Every line with "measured" in it must be copied from the data.

◇ ◇ ◇ ◇ ◇

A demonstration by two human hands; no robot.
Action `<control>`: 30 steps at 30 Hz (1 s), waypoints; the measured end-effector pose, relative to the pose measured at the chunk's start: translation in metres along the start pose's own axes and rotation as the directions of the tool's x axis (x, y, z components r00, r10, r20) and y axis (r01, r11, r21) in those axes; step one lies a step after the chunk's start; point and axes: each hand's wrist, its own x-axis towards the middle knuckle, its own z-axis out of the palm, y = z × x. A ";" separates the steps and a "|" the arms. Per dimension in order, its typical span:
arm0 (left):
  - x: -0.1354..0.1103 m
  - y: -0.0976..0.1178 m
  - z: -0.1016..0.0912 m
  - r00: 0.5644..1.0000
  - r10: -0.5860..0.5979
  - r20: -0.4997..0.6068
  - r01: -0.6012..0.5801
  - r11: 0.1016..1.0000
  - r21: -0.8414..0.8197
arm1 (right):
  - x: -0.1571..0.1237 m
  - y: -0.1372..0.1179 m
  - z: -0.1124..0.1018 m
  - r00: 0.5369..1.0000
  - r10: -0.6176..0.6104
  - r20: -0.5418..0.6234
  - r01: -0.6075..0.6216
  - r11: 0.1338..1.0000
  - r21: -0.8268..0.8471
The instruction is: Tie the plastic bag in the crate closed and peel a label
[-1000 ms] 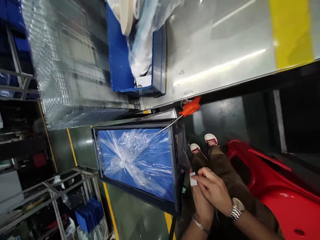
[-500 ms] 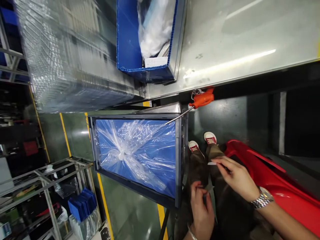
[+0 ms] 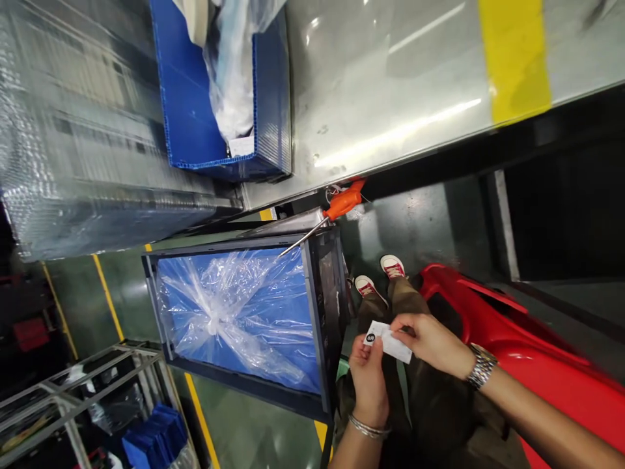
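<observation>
Both hands meet over my lap on a small white label strip (image 3: 389, 341) with a black round mark at its left end. My left hand (image 3: 368, 381), with a thin bracelet at the wrist, pinches the marked end. My right hand (image 3: 432, 343), with a metal watch on the wrist, holds the strip's other end. Below them are my brown trousers and red-and-white shoes (image 3: 381, 275). A red moulded part (image 3: 527, 365) lies against my right side.
A dark bin (image 3: 325, 326) lined with blue board and clear plastic film stands left of my knees. An orange-handled tool (image 3: 336, 207) hangs at the edge of the steel table (image 3: 415, 98). On the table sits a blue corrugated box (image 3: 195, 130) with bagged goods. Wire racks stand at lower left.
My hands were apart half a second ago, the right one out over my knee; they have come together on the white strip. The camera view has shifted to the right.
</observation>
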 end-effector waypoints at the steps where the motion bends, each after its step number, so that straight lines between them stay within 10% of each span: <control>1: 0.003 0.003 0.000 0.998 0.067 0.005 -0.067 0.996 0.063 | 0.003 -0.002 -0.001 1.000 0.009 -0.015 -0.008 1.000 0.028; 6: 0.036 0.032 0.014 0.861 0.509 0.017 -0.478 0.796 0.372 | 0.020 -0.014 -0.020 0.990 -0.045 -0.137 0.058 0.994 0.093; 10: 0.063 0.043 0.027 0.879 0.460 -0.127 -0.364 0.818 0.446 | 0.037 -0.029 -0.040 0.938 -0.291 -0.188 0.294 0.956 -0.010; 17: 0.056 0.012 0.025 0.817 0.574 -0.051 -0.445 0.685 0.577 | 0.069 -0.066 -0.032 0.670 -0.742 0.023 0.743 0.670 -0.010; 23: 0.043 0.015 0.035 0.846 0.533 -0.022 -0.429 0.704 0.567 | 0.110 -0.086 -0.024 0.565 -0.702 0.434 0.816 0.395 -0.423; 30: 0.034 0.020 0.043 0.879 0.476 -0.016 -0.402 0.760 0.511 | 0.118 -0.097 -0.020 0.555 -0.605 0.571 0.781 0.143 -0.608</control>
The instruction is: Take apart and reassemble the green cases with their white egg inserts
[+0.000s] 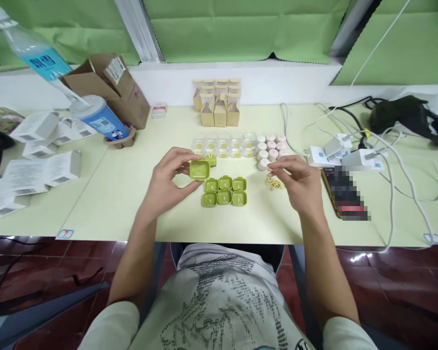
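Observation:
My left hand [171,180] grips a small green square case [199,170] between thumb and fingers, its hollow side turned toward me. Part of another green piece [210,159] shows just behind it. On the table below, several green trays [225,196] stand in two rows. My right hand [295,177] is pinched closed over a little pile of yellowish bits [275,183]; whatever its fingertips hold is too small to make out. Close beyond that hand sit several pink and white round pieces [272,154]. Clear cups with yellow marks [224,145] are lined up to their left.
Small kraft boxes [220,113] stand against the wall. At left are white boxes [31,172], a brown carton [127,92], a blue tub [100,116] and a tilted bottle [40,53]. A phone [341,194], power strip [324,156] and loose cables lie at right.

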### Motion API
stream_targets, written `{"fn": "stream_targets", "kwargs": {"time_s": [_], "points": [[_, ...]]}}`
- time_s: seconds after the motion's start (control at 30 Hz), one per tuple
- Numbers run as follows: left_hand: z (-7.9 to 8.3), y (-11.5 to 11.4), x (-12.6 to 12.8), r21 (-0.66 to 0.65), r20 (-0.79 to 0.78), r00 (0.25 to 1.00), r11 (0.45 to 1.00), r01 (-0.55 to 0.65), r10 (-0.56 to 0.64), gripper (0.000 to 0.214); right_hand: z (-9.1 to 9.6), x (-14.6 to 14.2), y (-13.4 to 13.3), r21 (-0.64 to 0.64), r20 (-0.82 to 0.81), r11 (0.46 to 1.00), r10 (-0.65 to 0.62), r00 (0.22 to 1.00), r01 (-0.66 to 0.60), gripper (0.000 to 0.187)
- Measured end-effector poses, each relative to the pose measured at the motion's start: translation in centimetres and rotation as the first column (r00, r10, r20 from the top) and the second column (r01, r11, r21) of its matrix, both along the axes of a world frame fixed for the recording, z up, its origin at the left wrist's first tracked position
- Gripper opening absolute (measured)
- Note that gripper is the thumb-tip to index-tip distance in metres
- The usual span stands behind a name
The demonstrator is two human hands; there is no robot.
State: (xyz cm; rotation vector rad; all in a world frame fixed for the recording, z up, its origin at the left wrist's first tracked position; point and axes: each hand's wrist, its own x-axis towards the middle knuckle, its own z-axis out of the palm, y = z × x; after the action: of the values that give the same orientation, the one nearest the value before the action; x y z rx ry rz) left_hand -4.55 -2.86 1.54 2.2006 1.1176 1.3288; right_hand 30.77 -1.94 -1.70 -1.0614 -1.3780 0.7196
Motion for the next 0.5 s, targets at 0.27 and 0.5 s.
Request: {"fn": "stream_targets", "kwargs": {"time_s": [0.27,0.5], "points": [[-3.1,-0.2,5.3,0.083,-0.037,0.988,0.984,0.154,-0.152,0.052,0.9,-5.6,-3.2,0.291,0.205,0.942,0.112,0.972,-0.169,0.027],[-3.2,-0.2,5.2,0.107,-0.087,0.986,0.982,0.154,-0.145,0.051,-0.4,-6.6,-2.7,0.623,0.546,0.745,-0.196,0.815,-0.238,0.032]]}}
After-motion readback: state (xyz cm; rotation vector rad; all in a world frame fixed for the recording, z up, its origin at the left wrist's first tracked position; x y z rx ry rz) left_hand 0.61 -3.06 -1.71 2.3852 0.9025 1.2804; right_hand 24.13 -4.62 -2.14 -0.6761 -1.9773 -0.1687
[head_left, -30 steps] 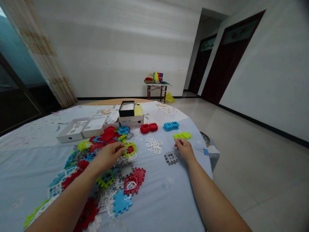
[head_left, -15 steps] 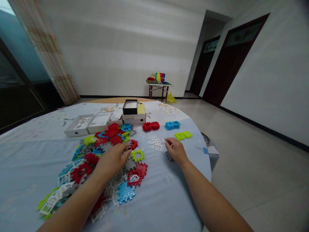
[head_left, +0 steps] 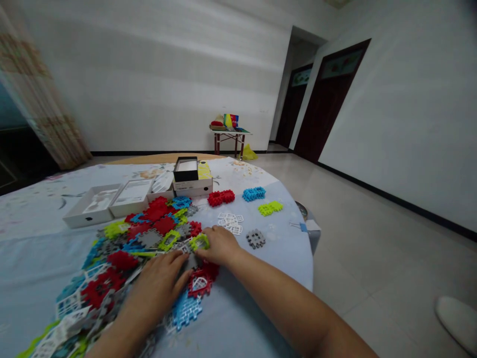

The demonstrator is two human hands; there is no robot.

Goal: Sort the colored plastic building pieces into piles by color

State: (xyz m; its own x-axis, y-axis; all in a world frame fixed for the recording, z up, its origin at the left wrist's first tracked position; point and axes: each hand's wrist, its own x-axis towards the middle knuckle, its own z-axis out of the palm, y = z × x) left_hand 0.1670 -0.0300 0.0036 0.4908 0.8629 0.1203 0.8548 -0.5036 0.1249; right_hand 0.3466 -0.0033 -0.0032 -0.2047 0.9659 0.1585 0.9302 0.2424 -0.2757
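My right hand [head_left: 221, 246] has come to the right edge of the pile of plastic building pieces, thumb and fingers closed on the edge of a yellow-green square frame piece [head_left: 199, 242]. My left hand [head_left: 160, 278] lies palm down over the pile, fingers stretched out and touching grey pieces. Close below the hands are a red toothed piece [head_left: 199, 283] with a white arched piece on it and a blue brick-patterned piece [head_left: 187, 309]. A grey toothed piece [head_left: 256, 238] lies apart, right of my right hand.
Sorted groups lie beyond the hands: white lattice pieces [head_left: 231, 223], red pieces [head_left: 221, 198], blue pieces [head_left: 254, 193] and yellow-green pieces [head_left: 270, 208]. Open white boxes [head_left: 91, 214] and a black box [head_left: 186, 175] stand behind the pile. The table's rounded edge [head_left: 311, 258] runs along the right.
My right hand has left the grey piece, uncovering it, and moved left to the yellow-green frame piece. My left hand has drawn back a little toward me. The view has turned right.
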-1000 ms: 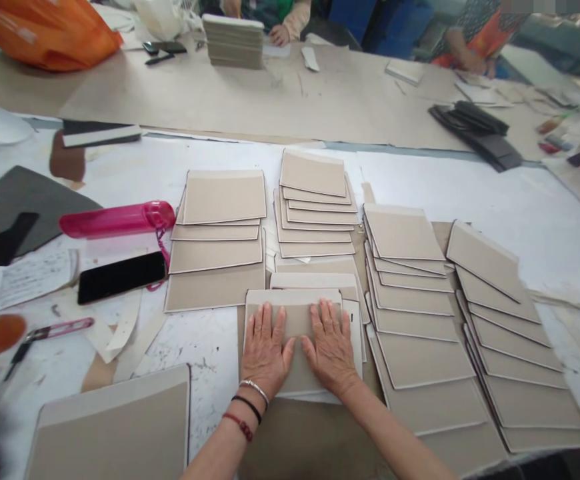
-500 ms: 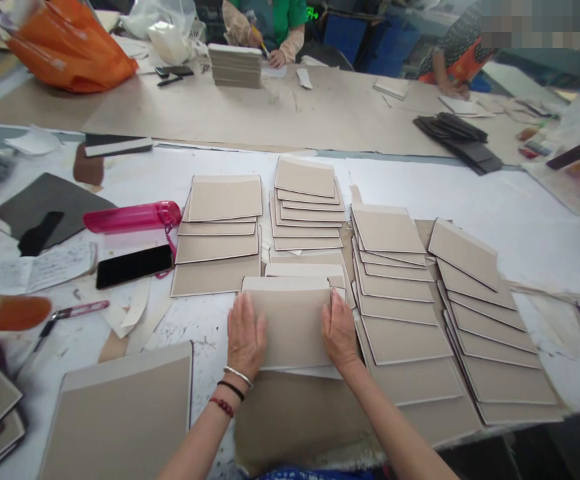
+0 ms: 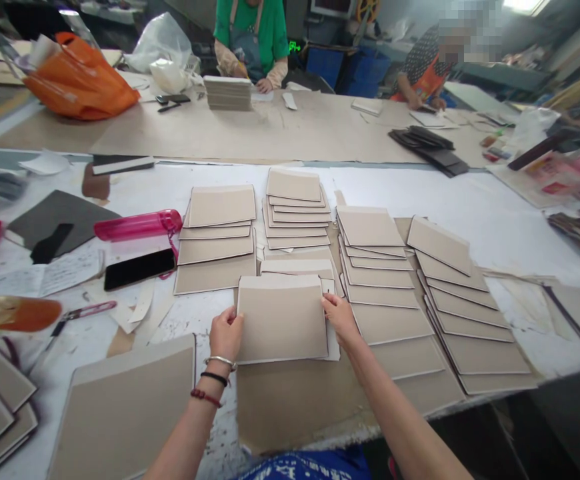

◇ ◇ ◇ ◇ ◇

▶ [YOUR SOLUTION]:
Action `<control>`: 30 steps at 30 Hz (1 s), waypoints; the measured end-effector pose, relative to the pose measured at the chunk's start: translation in metres along the start pose's own axes and rotation as the directions of the tool's x axis (x, y, z components r00, r10, r20) and y axis (r01, r11, r21) in those axes; step one lies a step after the chunk's start; point and axes: each hand's wrist, its own x-axis towards the middle knuckle, its own z-axis out of the palm, y = z × x. A ";" separates the steps and a "|" the arms. Per dimension in order, its typical span:
- Measured end-effector poses, each relative to the pose measured at the motion's start: translation in centimetres and rotation as the first column (r00, r10, r20 from the top) and the second column (r01, r11, r21) of its matrix, both along the axes of a world frame fixed for the recording, z up, its origin at the left wrist's first tracked position
- Gripper opening absolute (measured)

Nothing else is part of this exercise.